S'agissant de la situation des finances publiques, il est difficile, à cette époque de l'année, de faire des prévisions à partir des recettes fiscales constatées, mais l'engagement de baisse des prélèvements obligatoires sera tenu, même si l'on doit davantage s'attacher au poids des impôts, notion plus significative pour les contribuables que celle, plus abstraite, de prélèvements obligatoires.

Le projet de loi de finances rectificative traduit l'engagement du Gouvernement de réduire les impôts à hauteur de 40,6 milliards de francs qui viendront s'ajouter à la baisse de 40 milliards de francs prévue par la loi de finances initiale. Trois impôts sont concernés. La diminution d'un point du taux de la taxe sur la valeur ajoutée (TVA) se traduira par un allégement de 18,5 milliards de francs en 2000 et de plus de 30 milliards de francs en année pleine. Ces chiffres sont à comparer avec l'augmentation décidée le 1er août 1995 qui avait entraîné une ponction de près de 57 milliards de francs en année pleine sur le budget des ménages. L'allégement de l'impôt sur le revenu résultera de la baisse d'un point des taux des deux premières tranches du barème, mesure qui, si elle concerne de façon plus significative les contribuables aux revenus modestes, bénéficiera mécaniquement à tous. Cette mesure allégera l'impôt sur le revenu de 11 milliards de francs. La taxe d'habitation sera réduite par la suppression de la part régionale, qui sera entièrement compensée par l'Etat, la compensation évoluant ensuite comme la dotation globale de fonctionnement. De plus, les mécanismes actuels de dégrèvement seront remplacés par un dispositif de plafonnement de la taxe en fonction du revenu fiscal de référence bénéficiant aux redevables modestes et moyens. Au total, l'allégement de la taxe d'habitation sera de l'ordre de 11 milliards de francs.

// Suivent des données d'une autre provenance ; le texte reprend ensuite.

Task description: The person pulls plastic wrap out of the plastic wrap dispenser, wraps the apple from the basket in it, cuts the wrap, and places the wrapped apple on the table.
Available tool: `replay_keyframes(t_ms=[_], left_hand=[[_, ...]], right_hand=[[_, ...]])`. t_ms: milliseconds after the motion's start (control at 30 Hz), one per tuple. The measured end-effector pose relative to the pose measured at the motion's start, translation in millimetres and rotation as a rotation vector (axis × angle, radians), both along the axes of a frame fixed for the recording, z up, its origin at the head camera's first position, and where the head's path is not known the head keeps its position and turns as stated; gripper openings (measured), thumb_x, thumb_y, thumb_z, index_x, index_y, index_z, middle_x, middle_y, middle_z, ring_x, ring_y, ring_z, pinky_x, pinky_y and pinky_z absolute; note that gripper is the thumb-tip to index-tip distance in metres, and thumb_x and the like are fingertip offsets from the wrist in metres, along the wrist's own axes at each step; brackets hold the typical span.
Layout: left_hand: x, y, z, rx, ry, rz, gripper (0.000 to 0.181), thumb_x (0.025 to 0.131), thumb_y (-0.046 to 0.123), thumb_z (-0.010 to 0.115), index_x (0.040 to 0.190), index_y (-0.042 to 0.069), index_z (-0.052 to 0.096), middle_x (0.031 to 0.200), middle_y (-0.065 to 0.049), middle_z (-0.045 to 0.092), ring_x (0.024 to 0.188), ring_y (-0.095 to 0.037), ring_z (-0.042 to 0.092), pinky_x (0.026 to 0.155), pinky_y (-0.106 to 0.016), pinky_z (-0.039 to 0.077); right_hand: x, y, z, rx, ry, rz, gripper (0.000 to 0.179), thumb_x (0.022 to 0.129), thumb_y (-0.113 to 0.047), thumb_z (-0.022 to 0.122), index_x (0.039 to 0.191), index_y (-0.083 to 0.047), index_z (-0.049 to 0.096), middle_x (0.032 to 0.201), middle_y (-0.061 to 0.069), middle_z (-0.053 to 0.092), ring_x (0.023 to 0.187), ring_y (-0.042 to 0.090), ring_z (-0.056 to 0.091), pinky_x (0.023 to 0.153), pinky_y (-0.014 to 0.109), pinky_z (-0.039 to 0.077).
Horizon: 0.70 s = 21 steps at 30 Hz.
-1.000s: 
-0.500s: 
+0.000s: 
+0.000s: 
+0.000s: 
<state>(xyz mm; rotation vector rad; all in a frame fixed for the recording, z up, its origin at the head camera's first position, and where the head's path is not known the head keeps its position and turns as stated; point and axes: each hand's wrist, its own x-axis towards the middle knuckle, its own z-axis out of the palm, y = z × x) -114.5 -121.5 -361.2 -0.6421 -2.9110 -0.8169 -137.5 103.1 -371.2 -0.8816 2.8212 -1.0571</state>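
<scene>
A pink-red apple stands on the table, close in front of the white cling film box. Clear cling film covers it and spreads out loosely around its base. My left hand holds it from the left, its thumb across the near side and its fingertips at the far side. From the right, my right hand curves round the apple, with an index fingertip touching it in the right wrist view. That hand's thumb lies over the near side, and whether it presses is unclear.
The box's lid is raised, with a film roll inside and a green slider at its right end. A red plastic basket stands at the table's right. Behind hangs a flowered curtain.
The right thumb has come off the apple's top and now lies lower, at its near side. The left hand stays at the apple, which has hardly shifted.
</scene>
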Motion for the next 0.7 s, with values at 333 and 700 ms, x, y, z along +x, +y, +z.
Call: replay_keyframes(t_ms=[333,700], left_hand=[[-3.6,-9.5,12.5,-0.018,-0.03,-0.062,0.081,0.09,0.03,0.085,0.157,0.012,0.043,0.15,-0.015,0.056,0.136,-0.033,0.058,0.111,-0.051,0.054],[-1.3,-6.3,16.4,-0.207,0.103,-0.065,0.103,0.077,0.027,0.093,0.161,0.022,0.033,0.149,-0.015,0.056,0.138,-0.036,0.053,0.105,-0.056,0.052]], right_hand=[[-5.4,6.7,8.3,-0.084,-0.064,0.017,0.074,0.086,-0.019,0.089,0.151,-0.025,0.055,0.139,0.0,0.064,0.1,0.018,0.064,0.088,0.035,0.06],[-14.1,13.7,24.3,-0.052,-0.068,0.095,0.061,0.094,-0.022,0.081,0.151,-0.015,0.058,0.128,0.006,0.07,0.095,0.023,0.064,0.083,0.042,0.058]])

Le projet de collectif ouvre des crédits nouveaux à hauteur de 10 milliards de francs au titre de la solidarité envers les victimes des tempêtes, des cyclones et de la marée noire (5,5 milliards de francs) et pour financer des mesures exceptionnelles. Des crédits supplémentaires sont ainsi affectés au service public hospitalier (2 milliards de francs), à l'enseignement scolaire et professionnel (1 milliard de francs), à la politique de la ville (430 millions de francs), au dépistage de l'encéphalopathie spongiforme bovine (ESB) (221 millions de francs), au plan d'urgence pour les prisons (1 milliard de francs en moyens d'engagement), au renforcement des moyens de la Gendarmerie nationale (160 millions de francs), au budget des Affaires étrangères (147 millions de francs), à la mise en _uvre de l'accord conclu en début d'année avec les transporteurs routiers (110 millions de francs). Enfin, le collectif traduit divers mouvements de réallocations de moyens au sein du budget de la Défense et prévoit des prélèvements sur recettes de 500 millions de francs pour accélérer le remboursement aux collectivités locales de la TVA payée au titre des travaux qui ont fait suite aux intempéries et de 250 millions de francs pour accompagner la constitution des communautés d'agglomération.

Le projet de loi de finances rectificative, qui réévalue de 51,4 milliards de francs les recettes, établit le solde budgétaire à un niveau inchangé par rapport à la loi de finances initiale pour 2000, soit 215,3 milliards de francs, sachant que si la croissance se maintient au niveau prévu, elle pourrait engendrer des plus-values de recettes fiscales - et non pas une « cagnotte » - qui seront affectées à la réduction du déficit.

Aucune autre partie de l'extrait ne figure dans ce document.